• **PROBLEM STATEMENT**
Check each line below for the word "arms". How many have it? Answer with the number only.

:: PROVIDED DATA

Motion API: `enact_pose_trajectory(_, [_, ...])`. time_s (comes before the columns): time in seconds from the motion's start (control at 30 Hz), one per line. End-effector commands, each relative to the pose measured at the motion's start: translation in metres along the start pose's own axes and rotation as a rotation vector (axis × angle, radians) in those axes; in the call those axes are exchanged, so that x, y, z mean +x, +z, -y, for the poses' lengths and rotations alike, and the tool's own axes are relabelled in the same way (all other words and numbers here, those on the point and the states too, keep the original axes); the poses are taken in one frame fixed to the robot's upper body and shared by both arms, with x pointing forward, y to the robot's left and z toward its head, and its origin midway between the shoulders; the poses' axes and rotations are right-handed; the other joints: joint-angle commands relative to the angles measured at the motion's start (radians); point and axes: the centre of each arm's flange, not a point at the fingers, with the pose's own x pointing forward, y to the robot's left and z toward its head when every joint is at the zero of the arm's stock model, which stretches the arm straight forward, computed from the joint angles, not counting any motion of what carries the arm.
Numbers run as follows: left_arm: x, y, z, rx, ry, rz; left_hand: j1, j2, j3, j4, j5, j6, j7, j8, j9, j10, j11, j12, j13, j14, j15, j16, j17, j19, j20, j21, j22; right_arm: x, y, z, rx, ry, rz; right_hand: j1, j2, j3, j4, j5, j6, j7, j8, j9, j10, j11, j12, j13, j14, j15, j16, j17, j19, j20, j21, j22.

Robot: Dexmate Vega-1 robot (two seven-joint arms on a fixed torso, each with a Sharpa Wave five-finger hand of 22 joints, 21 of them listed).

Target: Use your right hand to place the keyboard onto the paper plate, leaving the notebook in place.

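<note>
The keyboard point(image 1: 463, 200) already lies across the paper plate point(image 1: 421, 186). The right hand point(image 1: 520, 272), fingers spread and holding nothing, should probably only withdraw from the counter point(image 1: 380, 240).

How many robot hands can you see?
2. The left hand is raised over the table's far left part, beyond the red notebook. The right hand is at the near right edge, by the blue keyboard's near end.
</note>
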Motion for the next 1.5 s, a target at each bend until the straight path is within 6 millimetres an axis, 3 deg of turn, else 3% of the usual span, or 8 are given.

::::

• **SOLUTION**
2